Would you please set down, word for word, the lines from the one with "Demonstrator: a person" through the final line of the data below, omitting any pictures?

*** SOURCE DATA ***

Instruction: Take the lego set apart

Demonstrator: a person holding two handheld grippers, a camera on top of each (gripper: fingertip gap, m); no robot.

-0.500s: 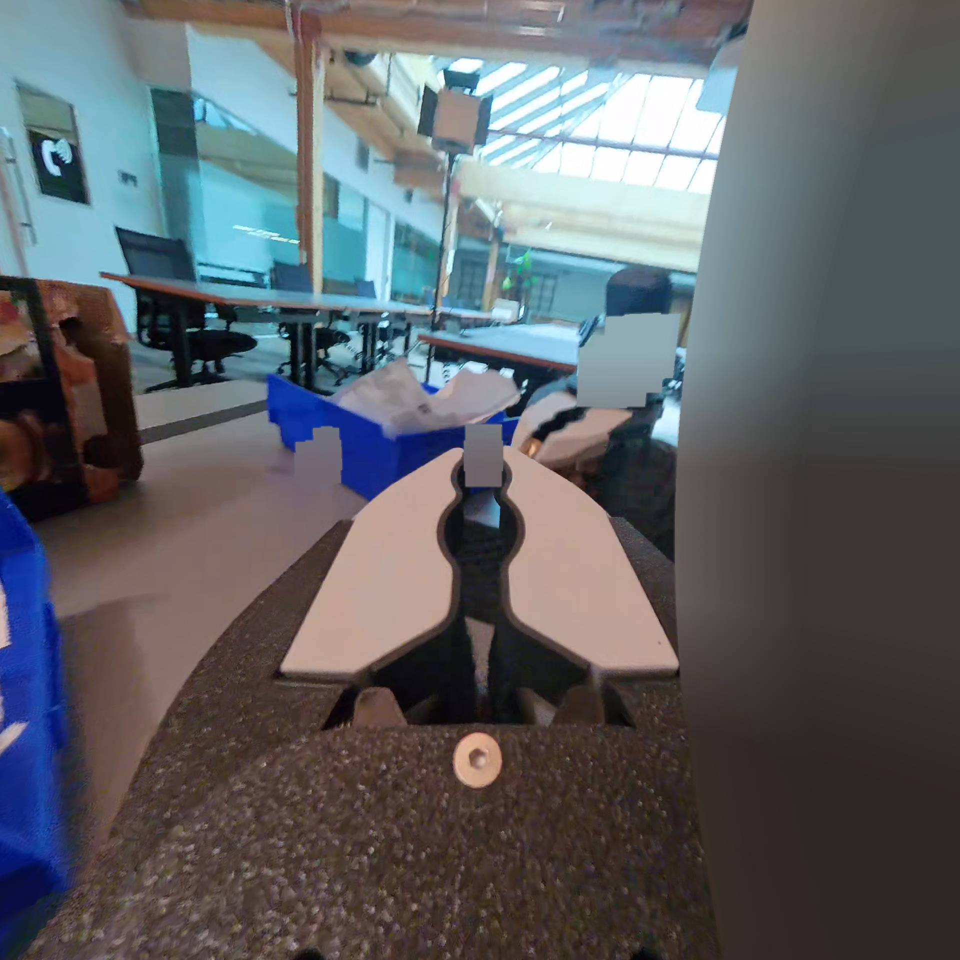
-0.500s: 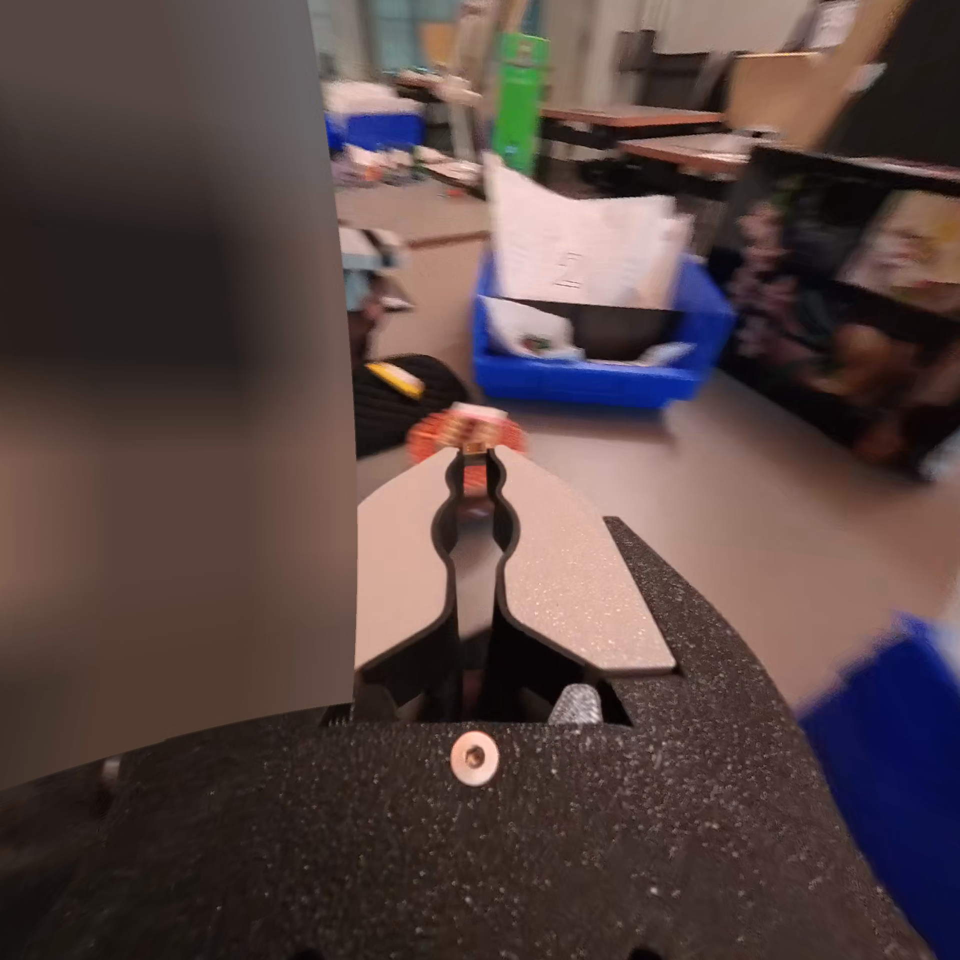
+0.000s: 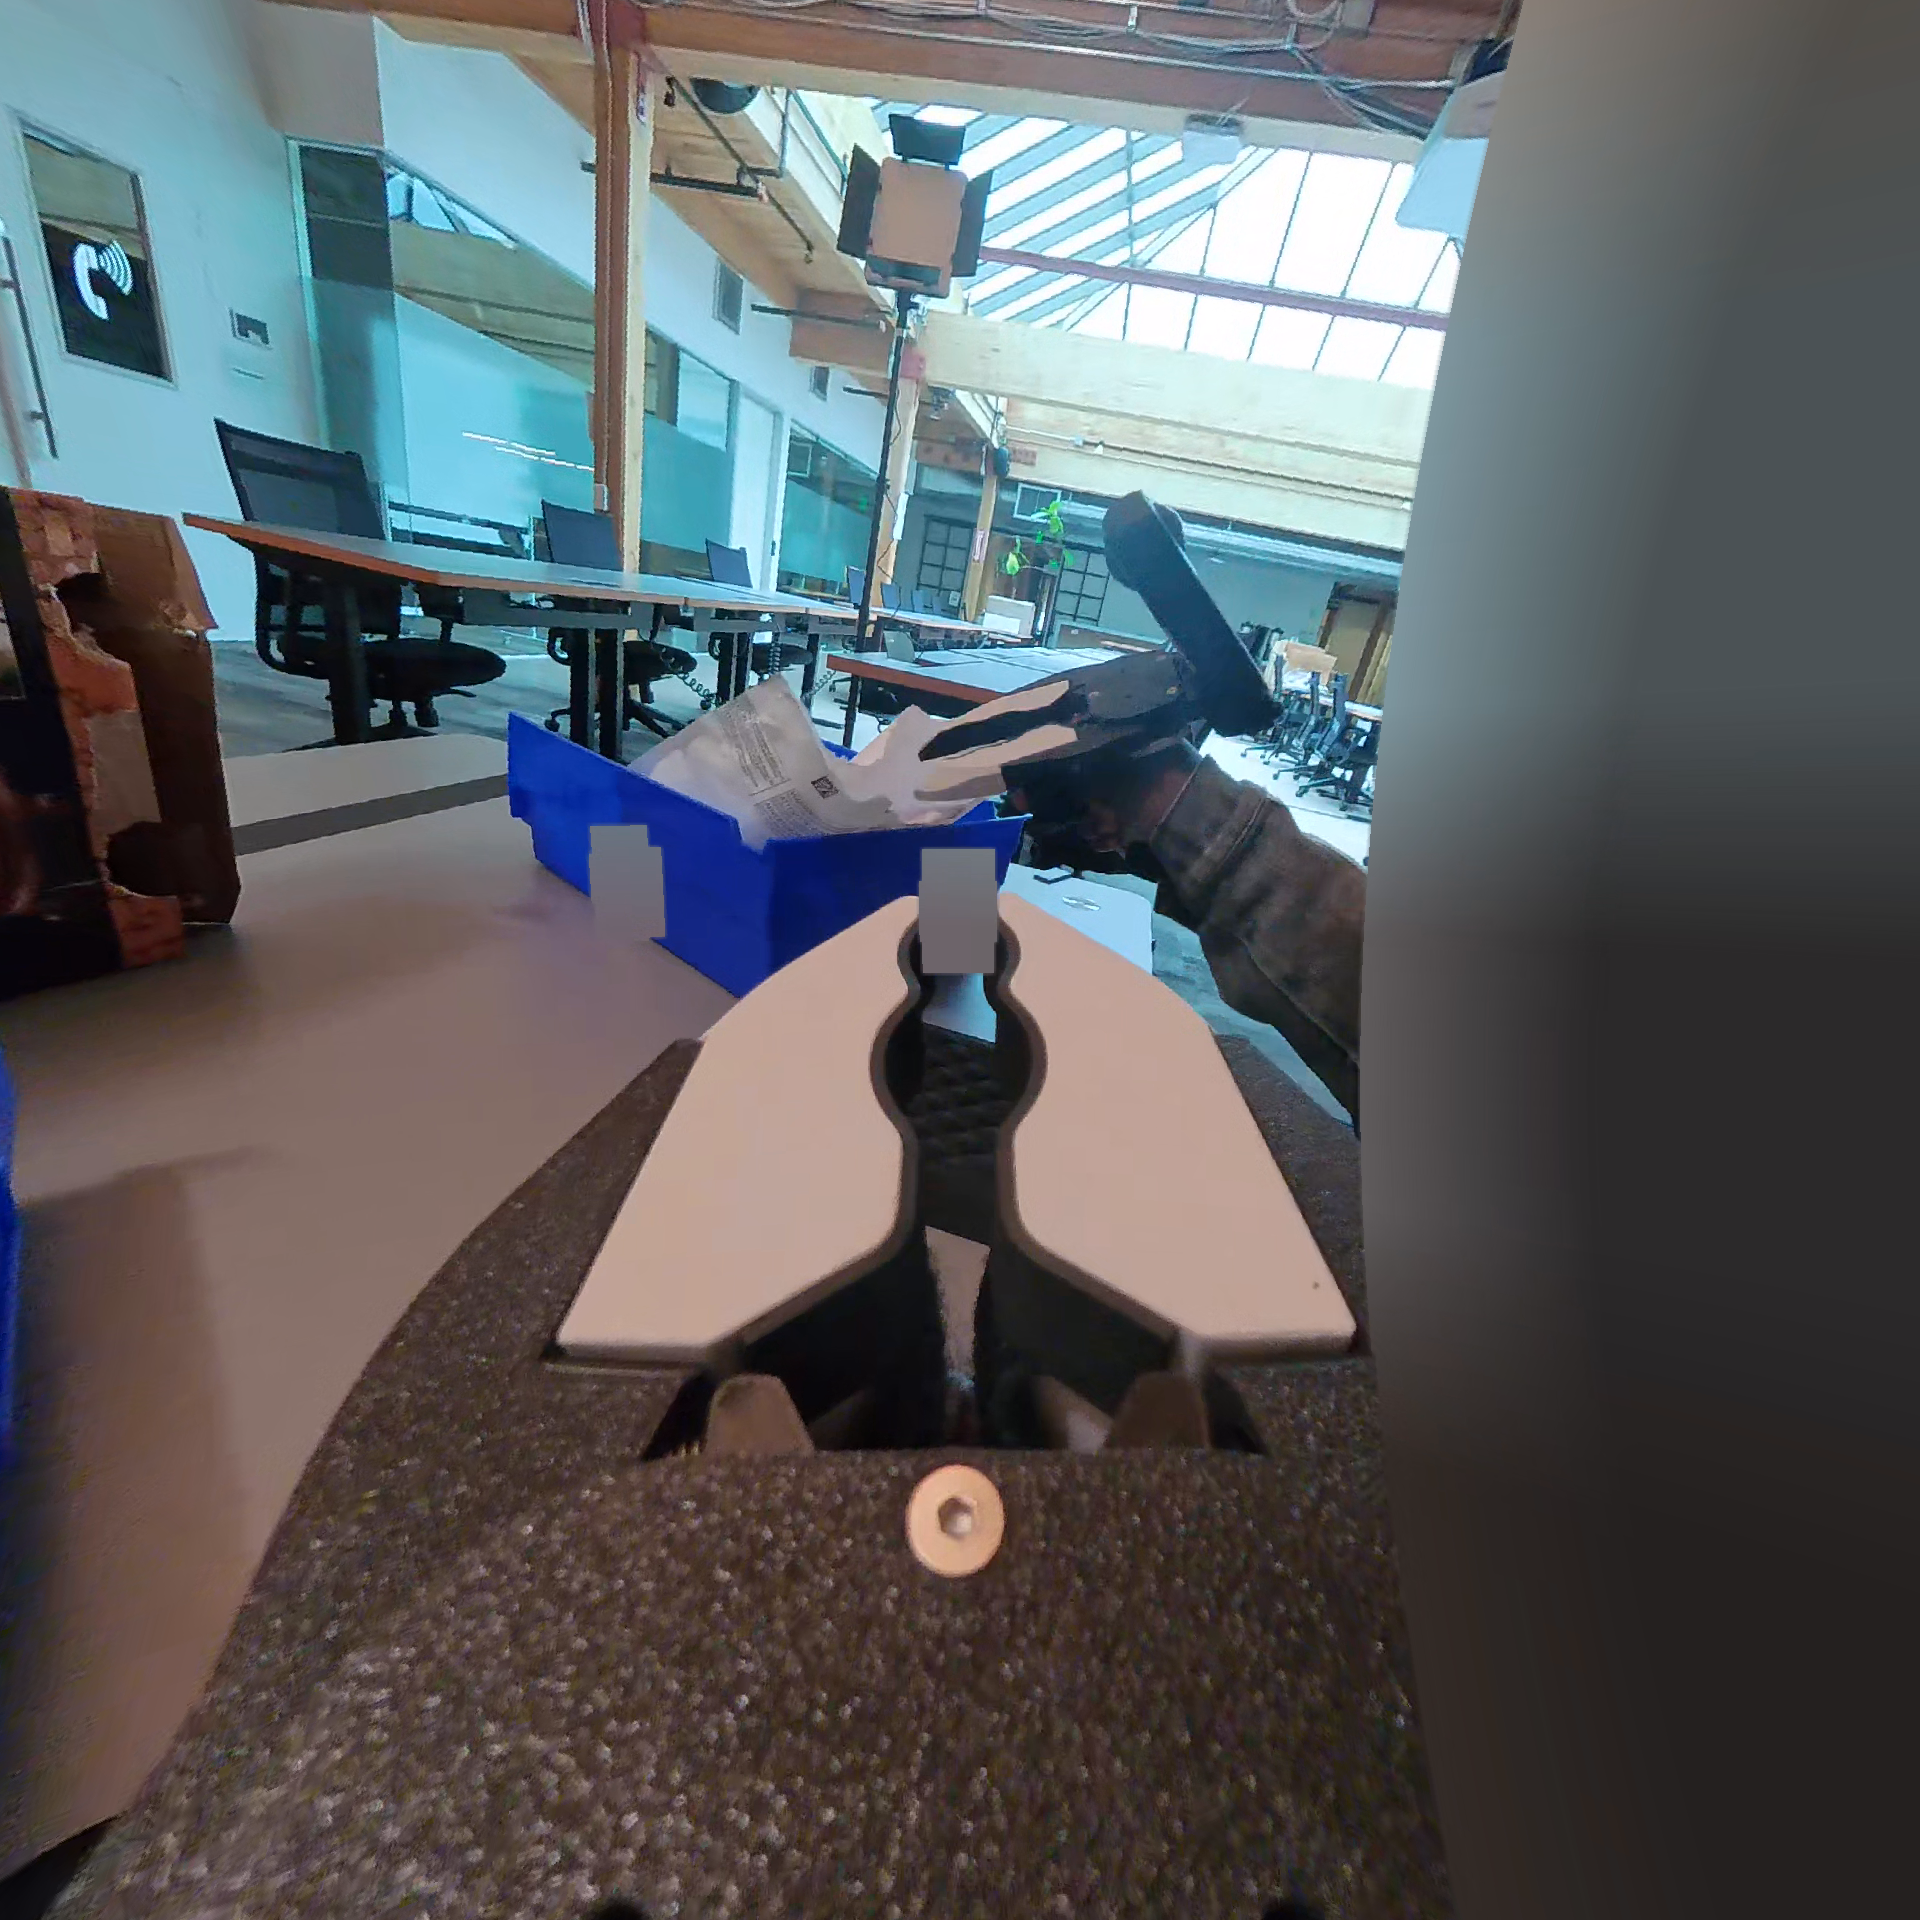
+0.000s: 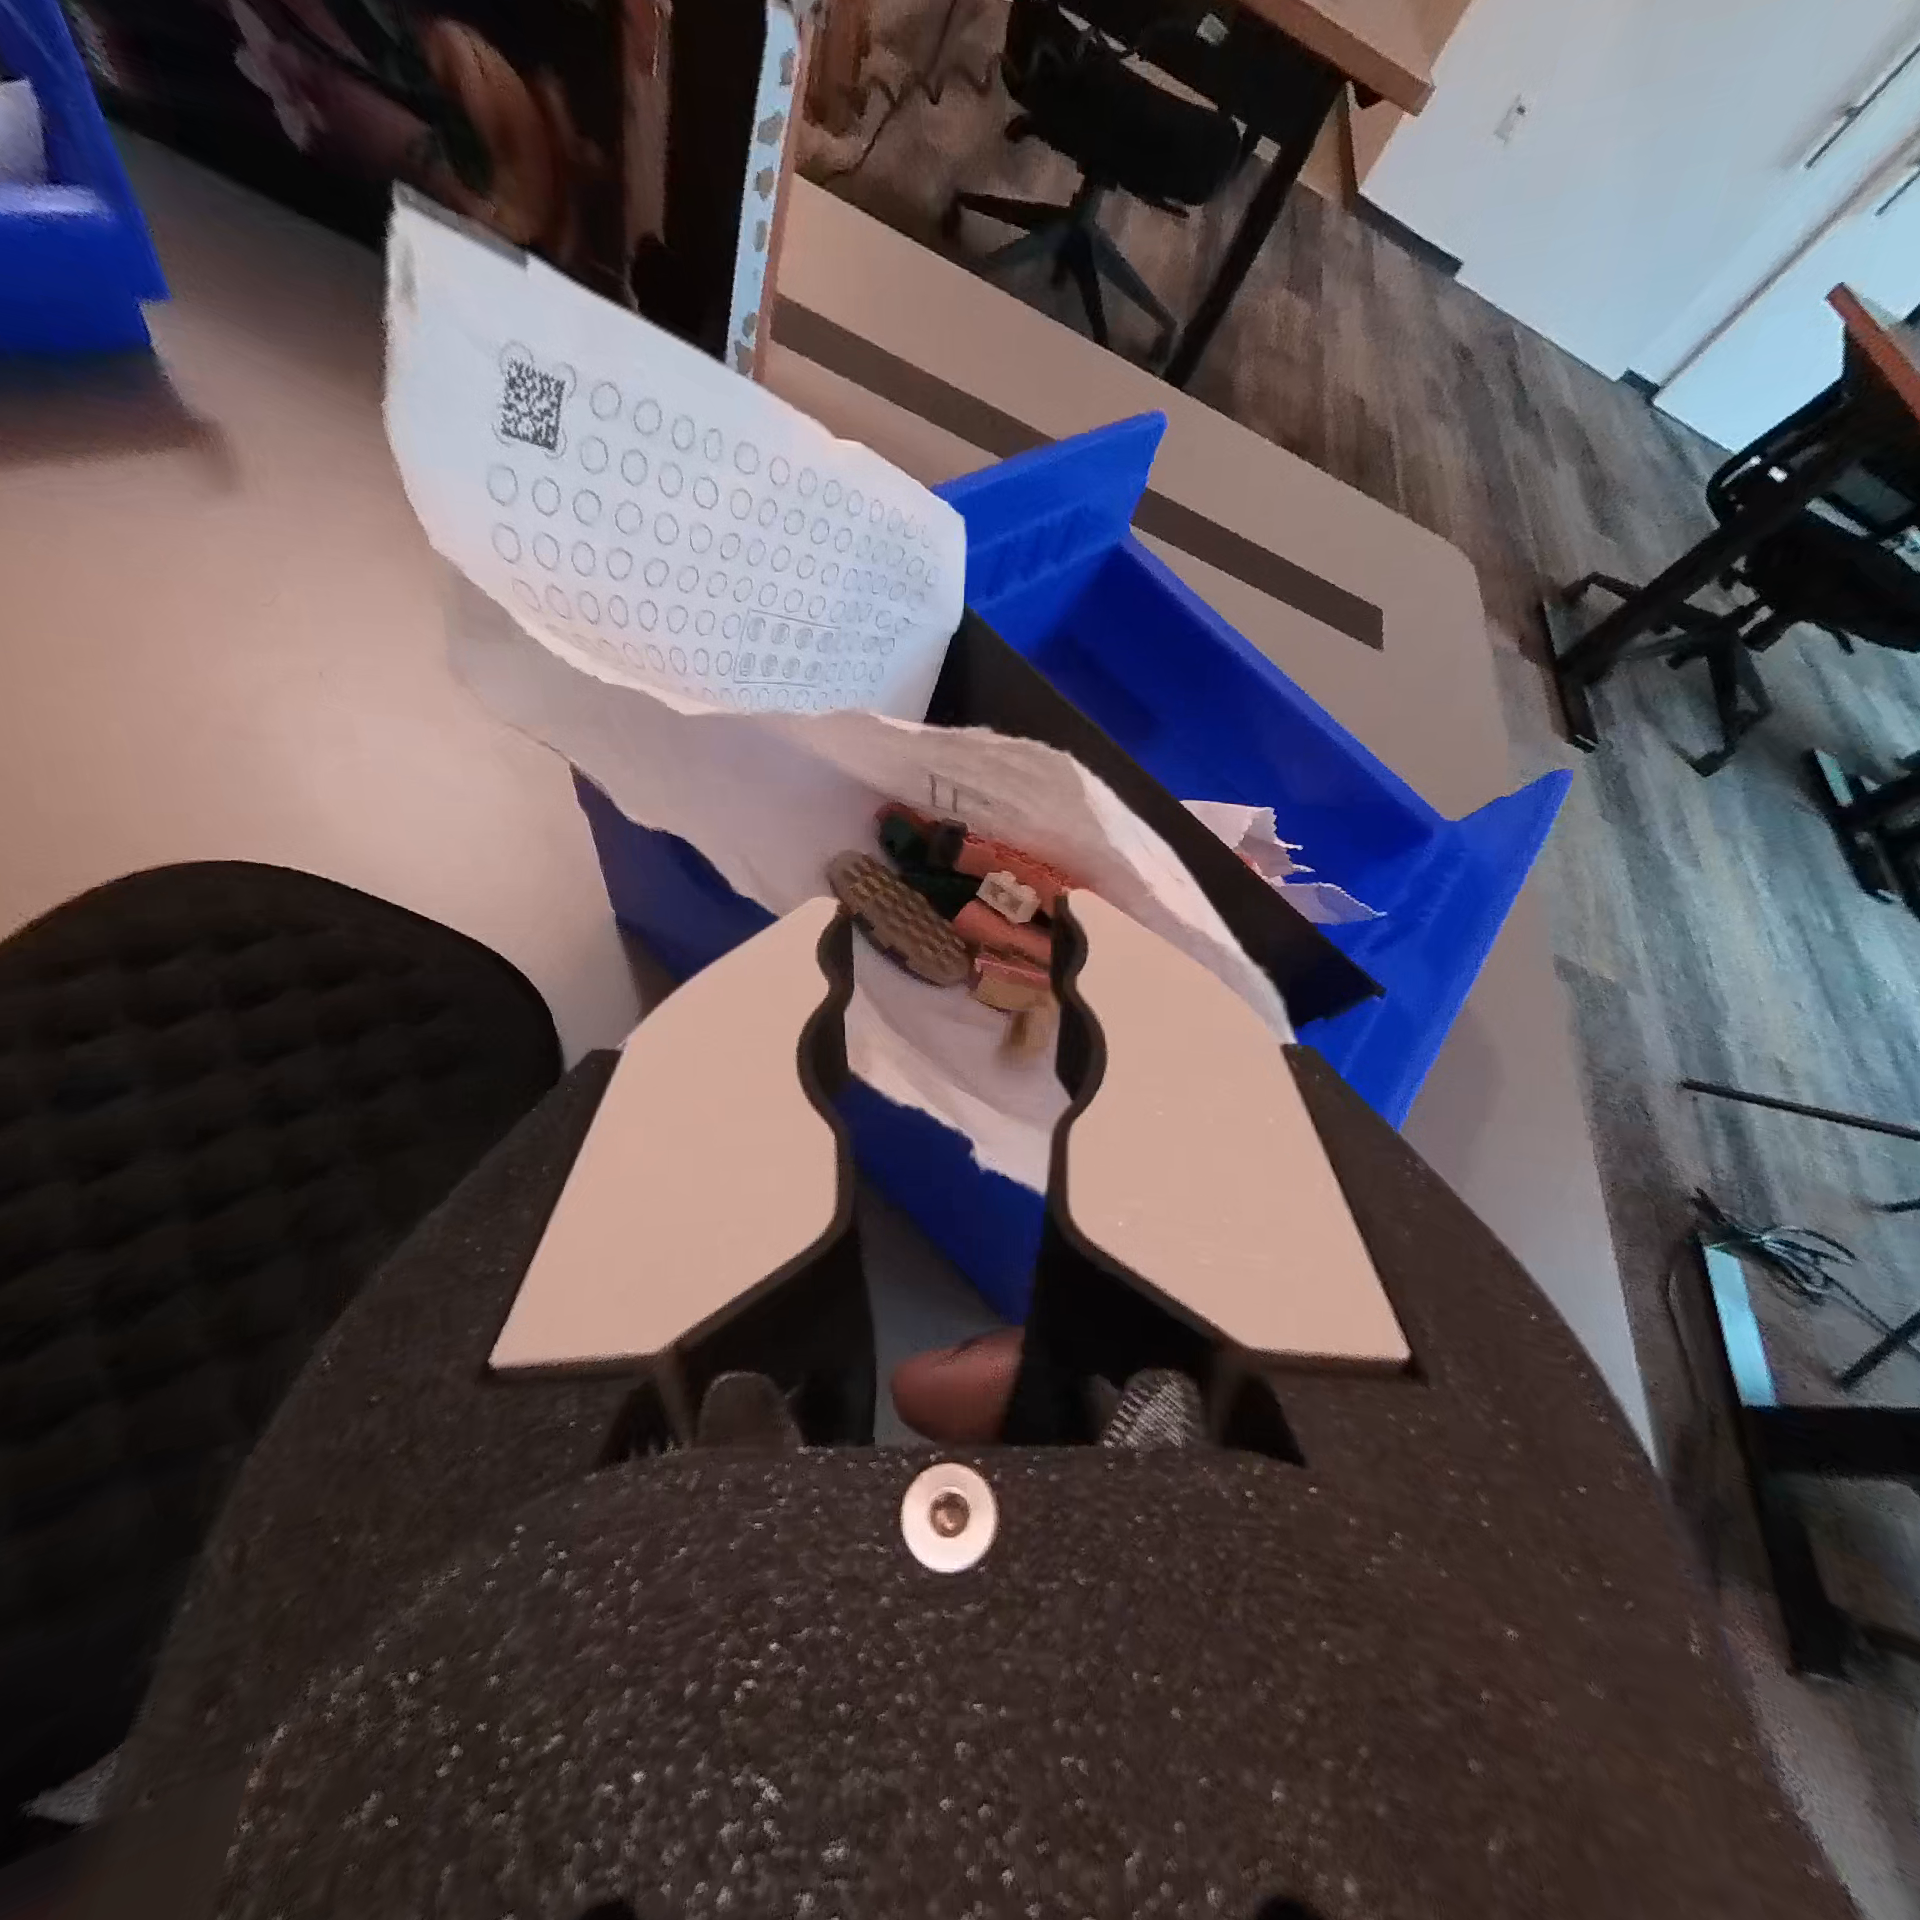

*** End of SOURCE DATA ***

### REPLY
Demonstrator: a person holding two handheld grippers, a camera on top of each (gripper: fingertip gap, m); no robot.

-0.500s: 
-0.500s: 
+0.000s: 
+0.000s: 

This exercise has now been completed.